EXERCISE DIRECTIONS | From the records below, extract only the lines running from the line with "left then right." to the line with "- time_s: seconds", both lines included, reproducing them exactly.
#### DATA SECTION
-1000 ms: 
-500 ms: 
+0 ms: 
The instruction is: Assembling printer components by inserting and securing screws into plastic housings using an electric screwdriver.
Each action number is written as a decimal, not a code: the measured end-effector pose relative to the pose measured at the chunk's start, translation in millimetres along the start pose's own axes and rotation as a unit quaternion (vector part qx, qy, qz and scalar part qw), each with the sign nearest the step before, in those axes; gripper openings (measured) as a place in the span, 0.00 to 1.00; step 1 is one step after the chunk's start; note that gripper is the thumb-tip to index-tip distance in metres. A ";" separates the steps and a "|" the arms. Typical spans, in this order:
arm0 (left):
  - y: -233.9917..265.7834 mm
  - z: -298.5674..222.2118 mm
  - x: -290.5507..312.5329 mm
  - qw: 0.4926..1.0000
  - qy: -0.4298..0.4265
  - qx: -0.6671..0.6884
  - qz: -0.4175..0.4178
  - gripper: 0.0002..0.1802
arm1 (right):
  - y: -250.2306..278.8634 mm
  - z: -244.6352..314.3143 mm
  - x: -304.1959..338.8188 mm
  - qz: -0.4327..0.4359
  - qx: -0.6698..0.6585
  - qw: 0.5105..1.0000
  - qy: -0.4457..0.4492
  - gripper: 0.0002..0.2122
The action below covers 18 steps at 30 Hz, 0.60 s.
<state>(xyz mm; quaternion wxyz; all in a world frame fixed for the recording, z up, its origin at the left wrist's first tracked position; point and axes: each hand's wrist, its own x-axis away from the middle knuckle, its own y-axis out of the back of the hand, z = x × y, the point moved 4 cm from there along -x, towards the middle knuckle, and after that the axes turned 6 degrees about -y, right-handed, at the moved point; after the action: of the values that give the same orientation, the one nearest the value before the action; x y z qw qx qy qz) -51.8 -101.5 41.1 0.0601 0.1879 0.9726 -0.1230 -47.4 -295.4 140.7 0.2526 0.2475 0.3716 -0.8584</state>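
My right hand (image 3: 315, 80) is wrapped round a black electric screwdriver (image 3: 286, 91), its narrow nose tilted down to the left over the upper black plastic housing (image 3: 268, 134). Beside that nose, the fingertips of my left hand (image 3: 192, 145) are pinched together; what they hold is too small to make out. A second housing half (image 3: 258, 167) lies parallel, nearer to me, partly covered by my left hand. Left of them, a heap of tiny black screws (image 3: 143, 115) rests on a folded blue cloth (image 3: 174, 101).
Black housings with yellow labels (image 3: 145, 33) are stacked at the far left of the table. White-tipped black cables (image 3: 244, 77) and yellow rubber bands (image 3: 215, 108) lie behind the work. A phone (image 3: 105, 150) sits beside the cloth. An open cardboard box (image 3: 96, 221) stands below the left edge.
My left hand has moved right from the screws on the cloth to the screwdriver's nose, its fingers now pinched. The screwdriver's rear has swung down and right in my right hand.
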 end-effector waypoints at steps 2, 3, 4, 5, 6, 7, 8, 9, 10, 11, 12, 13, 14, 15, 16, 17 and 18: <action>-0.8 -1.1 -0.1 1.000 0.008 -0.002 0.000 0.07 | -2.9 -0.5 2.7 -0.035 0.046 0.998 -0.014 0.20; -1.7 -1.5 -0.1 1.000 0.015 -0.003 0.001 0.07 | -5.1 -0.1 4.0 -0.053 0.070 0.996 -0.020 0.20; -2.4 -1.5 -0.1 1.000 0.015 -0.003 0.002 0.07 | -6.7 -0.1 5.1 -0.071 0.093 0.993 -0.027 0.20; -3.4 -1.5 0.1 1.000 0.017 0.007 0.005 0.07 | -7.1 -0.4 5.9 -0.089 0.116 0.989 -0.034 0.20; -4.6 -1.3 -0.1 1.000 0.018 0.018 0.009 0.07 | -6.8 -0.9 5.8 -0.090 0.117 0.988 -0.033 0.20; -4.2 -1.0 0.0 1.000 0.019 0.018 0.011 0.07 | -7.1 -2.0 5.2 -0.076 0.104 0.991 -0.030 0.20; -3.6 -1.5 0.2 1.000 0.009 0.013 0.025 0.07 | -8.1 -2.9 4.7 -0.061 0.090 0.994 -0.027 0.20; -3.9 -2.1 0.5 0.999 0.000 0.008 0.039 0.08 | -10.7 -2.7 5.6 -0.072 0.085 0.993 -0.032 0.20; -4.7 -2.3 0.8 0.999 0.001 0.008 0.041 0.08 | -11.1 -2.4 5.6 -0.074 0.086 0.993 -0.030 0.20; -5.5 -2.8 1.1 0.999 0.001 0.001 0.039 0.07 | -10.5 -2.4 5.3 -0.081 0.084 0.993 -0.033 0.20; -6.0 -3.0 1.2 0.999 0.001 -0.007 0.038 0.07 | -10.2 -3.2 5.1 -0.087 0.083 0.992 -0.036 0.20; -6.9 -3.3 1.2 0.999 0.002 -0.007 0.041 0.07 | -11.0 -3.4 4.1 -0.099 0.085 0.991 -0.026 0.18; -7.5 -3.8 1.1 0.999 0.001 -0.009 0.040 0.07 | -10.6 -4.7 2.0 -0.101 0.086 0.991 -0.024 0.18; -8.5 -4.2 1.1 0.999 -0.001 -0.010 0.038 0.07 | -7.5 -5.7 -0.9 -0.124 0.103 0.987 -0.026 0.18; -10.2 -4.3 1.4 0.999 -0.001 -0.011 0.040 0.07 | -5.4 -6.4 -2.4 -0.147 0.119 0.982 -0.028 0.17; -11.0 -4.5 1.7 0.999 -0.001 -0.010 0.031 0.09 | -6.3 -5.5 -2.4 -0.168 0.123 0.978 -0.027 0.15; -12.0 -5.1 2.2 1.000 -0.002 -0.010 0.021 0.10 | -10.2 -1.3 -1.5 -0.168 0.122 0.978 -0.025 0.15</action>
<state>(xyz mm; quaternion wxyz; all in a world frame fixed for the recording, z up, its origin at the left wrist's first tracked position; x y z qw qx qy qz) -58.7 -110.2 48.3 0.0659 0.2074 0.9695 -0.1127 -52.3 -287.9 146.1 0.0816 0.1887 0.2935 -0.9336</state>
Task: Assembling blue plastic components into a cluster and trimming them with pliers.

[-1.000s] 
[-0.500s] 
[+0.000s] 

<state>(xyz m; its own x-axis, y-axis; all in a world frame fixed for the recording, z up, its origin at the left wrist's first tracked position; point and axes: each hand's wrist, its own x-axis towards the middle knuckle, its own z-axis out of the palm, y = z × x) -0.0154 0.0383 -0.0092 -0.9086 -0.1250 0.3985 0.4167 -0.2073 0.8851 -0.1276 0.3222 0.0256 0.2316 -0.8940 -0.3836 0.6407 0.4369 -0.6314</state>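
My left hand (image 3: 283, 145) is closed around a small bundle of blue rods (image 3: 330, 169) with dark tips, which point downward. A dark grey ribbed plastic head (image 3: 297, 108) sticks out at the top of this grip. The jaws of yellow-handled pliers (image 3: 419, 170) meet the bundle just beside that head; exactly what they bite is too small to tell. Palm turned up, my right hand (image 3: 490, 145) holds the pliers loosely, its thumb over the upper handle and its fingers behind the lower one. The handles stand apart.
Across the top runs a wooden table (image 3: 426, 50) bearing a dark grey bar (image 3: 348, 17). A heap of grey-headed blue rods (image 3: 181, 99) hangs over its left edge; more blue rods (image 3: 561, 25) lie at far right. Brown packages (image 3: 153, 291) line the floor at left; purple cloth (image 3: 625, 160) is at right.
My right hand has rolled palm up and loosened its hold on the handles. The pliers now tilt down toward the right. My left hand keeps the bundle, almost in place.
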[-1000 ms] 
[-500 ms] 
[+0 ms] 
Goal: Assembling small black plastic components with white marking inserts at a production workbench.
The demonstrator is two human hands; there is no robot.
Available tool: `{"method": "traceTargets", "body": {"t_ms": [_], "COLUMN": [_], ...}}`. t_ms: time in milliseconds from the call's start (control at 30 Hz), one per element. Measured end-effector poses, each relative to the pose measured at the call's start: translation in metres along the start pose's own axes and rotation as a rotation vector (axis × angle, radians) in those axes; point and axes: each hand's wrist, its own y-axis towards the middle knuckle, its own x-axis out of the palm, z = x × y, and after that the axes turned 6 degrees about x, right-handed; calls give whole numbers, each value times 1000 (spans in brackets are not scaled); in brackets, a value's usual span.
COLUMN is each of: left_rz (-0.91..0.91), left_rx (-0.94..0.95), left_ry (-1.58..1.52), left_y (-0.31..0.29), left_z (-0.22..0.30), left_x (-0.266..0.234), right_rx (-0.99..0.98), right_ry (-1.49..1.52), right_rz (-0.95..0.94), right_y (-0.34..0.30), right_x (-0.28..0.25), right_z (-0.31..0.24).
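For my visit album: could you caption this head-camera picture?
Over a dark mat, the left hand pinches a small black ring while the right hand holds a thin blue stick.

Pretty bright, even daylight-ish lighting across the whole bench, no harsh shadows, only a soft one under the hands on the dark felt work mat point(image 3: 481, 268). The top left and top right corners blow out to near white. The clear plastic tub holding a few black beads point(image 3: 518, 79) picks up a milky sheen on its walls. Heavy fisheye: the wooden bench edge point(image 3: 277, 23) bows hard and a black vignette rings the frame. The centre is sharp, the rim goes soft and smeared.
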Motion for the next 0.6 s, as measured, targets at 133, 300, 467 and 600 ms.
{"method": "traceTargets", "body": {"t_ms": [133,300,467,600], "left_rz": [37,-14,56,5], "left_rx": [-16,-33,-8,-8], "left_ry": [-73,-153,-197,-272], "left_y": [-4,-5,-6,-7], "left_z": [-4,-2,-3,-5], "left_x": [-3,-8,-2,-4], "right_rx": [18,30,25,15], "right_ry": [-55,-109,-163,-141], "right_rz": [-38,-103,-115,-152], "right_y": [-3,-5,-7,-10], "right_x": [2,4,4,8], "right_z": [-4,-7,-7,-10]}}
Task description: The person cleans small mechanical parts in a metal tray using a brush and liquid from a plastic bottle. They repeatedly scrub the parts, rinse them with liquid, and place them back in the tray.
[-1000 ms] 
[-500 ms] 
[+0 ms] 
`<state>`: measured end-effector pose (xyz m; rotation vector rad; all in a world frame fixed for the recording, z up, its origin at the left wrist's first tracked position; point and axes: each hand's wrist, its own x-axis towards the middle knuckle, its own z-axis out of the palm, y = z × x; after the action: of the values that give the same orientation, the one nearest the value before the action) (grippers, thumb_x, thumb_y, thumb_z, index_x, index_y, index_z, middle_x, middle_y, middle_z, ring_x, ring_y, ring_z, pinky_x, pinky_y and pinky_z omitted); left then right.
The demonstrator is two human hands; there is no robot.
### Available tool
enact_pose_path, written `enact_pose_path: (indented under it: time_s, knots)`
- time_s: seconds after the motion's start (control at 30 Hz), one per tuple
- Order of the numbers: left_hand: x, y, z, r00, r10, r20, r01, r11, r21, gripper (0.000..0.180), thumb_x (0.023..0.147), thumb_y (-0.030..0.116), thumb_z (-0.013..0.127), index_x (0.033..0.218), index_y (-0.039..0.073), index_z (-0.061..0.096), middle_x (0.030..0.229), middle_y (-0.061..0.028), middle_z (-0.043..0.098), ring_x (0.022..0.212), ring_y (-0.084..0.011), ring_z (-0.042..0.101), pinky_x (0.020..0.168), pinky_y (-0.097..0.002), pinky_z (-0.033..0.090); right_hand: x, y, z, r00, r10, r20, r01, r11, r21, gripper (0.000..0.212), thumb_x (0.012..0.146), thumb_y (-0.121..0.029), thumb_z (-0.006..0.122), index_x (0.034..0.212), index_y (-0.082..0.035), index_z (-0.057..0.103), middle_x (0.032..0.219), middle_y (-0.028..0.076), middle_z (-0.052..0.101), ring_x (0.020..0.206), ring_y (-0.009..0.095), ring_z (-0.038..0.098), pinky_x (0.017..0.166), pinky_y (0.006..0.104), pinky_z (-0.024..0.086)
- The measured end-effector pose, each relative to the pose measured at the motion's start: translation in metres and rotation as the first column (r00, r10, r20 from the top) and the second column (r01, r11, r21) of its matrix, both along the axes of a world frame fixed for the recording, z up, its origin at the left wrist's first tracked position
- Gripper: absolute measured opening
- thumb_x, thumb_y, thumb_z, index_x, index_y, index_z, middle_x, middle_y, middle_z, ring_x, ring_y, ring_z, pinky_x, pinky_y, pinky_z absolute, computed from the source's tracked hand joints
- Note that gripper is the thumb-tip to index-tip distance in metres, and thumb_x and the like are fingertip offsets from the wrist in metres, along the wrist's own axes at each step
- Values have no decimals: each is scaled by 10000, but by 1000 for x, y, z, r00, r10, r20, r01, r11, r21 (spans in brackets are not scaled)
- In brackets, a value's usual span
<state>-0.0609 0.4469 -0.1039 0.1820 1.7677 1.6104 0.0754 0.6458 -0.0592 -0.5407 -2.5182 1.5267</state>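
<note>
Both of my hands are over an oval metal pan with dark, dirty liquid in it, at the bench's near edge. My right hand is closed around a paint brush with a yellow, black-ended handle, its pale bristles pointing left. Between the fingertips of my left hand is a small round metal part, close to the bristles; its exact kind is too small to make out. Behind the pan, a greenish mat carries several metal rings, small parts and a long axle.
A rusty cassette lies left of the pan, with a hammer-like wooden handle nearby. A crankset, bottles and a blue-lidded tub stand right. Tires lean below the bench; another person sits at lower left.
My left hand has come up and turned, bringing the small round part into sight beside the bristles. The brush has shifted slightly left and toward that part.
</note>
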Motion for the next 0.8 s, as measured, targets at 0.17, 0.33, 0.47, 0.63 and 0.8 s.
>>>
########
RESULT OF THIS TASK |
`<state>`: measured end-effector pose (xyz m; rotation vector rad; all in a world frame fixed for the recording, z up, its origin at the left wrist's first tracked position; point and axes: each hand's wrist, its own x-axis towards the middle knuckle, its own z-axis out of the palm, y = z × x; after the action: of the values that give the same orientation, the one nearest the value before the action) (grippers, thumb_x, thumb_y, thumb_z, index_x, index_y, index_z, middle_x, middle_y, middle_z, ring_x, ring_y, ring_z, pinky_x, pinky_y and pinky_z omitted); left then right.
The demonstrator is two human hands; there is no robot.
### Available tool
enact_pose_path, written `enact_pose_path: (indented under it: time_s, knots)`
- time_s: seconds after the motion's start (control at 30 Hz), one per tuple

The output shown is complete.